↓

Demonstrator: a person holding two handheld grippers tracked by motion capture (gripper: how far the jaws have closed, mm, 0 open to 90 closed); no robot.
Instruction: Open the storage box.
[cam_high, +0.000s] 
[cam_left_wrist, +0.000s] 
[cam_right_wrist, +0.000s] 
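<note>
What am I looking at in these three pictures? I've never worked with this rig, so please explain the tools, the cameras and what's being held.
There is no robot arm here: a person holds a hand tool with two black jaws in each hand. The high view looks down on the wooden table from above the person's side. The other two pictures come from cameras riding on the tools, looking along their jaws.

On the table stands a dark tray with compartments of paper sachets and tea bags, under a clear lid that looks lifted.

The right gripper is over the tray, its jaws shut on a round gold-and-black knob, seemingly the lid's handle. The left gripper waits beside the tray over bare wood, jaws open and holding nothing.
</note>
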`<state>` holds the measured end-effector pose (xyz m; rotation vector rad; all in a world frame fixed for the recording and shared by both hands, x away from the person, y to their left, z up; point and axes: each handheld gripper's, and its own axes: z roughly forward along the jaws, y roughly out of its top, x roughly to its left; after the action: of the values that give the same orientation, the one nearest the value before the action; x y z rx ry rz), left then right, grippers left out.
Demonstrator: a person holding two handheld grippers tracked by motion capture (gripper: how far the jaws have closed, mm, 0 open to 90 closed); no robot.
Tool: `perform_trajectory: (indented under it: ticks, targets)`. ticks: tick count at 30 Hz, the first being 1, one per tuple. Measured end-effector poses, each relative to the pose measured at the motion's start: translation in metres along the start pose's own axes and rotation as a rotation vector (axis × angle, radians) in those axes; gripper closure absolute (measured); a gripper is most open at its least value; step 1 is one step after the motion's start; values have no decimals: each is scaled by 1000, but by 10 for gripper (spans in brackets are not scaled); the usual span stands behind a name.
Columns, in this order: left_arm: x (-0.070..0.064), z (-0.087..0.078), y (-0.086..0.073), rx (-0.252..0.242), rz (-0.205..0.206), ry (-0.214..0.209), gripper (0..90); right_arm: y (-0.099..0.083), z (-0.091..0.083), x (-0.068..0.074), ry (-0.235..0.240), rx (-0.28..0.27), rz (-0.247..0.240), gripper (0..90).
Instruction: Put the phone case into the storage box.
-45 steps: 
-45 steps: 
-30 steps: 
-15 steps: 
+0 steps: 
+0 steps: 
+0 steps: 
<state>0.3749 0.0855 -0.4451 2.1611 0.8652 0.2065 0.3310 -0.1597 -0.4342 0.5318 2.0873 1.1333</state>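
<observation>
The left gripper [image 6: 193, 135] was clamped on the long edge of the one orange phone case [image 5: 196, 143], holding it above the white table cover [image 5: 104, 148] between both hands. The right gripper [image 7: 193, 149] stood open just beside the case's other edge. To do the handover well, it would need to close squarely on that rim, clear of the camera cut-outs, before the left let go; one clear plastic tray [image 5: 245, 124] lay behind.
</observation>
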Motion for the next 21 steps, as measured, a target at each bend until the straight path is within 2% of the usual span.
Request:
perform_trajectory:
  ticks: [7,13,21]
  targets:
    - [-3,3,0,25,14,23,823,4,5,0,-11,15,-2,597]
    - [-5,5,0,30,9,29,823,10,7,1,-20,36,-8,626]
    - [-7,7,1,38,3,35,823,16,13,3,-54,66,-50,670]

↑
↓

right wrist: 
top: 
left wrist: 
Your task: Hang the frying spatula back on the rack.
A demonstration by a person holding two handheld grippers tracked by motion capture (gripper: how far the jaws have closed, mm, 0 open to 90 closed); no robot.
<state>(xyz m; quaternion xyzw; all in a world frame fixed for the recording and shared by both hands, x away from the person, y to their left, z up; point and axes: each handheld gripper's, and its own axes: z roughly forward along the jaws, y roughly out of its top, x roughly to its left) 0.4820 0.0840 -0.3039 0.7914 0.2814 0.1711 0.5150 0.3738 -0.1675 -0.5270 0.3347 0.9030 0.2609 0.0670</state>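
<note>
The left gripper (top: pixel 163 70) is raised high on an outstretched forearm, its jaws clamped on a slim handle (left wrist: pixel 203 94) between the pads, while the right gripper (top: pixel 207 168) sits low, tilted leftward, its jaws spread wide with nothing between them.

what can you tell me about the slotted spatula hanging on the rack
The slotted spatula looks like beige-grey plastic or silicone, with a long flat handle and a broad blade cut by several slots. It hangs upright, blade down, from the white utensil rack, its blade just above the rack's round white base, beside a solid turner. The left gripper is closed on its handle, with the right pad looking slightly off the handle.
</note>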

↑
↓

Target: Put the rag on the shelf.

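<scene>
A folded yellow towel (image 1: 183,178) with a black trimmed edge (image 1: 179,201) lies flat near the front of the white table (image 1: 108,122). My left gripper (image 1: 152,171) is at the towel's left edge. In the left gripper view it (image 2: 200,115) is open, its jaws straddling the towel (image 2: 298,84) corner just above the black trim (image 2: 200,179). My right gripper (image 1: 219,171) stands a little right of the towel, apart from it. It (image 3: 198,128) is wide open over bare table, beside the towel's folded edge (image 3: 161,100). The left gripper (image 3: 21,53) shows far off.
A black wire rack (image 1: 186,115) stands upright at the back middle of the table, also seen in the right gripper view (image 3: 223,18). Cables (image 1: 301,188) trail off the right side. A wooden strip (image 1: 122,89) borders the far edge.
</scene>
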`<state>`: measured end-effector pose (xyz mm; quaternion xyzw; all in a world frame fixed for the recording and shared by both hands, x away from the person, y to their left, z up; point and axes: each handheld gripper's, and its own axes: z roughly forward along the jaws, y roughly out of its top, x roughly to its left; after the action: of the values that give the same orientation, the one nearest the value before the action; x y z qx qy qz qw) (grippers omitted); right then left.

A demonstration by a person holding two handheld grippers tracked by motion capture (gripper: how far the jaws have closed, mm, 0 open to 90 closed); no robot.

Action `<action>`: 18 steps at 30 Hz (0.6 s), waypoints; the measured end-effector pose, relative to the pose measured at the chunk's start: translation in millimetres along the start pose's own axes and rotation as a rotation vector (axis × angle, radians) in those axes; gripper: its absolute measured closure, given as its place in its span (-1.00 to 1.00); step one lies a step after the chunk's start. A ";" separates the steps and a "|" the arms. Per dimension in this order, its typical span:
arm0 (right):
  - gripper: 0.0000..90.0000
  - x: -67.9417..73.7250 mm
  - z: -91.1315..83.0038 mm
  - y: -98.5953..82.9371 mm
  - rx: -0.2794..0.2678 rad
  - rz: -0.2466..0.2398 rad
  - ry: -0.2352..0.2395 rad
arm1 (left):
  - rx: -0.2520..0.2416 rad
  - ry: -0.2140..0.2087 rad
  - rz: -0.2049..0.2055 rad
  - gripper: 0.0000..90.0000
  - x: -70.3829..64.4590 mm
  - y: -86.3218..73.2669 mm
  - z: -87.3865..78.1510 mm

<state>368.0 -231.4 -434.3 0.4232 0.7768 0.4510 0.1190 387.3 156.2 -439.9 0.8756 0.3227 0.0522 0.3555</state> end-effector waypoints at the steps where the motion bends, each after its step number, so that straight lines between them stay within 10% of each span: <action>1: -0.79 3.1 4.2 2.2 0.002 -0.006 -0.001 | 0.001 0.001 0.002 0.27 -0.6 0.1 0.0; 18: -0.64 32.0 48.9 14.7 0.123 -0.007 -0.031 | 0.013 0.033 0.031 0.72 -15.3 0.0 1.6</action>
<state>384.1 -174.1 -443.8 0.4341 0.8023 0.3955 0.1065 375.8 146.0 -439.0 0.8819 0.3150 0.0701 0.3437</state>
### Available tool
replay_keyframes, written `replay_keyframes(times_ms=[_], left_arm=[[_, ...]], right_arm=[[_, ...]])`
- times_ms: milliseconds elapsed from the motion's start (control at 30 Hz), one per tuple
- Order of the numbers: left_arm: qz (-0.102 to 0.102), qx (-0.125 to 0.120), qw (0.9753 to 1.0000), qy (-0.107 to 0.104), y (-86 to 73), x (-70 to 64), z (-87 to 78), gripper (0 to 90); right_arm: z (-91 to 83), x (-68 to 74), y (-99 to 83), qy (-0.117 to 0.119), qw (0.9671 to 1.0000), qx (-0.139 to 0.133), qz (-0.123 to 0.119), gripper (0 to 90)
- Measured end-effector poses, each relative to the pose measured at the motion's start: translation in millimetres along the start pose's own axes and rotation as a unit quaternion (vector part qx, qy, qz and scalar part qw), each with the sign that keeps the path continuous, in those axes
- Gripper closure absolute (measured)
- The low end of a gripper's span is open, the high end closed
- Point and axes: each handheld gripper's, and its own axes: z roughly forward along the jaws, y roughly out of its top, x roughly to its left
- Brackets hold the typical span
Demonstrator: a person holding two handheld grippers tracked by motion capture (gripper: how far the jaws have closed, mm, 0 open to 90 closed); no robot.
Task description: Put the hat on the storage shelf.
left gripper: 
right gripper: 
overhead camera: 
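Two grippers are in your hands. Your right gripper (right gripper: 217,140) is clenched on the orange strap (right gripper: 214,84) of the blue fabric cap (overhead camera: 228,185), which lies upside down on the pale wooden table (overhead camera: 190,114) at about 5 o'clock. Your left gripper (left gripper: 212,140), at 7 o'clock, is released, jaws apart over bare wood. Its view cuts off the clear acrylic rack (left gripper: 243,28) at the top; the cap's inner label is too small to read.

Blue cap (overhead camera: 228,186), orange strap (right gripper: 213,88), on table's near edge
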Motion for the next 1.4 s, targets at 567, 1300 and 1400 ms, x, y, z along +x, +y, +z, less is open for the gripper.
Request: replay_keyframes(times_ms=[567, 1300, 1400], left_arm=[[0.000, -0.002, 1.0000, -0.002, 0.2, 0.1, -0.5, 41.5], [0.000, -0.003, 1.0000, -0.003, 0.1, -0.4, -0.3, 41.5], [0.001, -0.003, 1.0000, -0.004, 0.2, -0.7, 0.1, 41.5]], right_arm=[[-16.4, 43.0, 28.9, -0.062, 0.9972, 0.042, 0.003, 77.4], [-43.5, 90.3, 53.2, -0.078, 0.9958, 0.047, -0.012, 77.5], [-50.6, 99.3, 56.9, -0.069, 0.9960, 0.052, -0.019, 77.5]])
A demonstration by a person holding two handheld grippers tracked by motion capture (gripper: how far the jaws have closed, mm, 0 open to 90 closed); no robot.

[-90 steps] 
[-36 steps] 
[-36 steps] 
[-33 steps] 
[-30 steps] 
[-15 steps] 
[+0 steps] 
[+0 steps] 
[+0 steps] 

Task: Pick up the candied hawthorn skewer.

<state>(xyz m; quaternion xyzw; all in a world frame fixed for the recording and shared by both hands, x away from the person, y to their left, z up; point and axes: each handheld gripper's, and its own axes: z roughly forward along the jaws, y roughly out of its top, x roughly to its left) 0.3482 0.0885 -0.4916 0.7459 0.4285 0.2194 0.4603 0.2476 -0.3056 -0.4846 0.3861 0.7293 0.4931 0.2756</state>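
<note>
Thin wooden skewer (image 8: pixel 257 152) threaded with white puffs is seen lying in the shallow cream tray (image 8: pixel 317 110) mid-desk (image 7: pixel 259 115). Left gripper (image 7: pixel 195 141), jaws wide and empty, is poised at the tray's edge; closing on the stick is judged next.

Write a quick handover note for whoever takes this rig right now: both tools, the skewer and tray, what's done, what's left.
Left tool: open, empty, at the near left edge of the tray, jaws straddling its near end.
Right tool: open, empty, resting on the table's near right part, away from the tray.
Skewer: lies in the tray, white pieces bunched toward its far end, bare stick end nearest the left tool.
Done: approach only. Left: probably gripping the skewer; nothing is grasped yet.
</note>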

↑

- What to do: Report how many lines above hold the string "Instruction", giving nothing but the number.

- Answer section: 2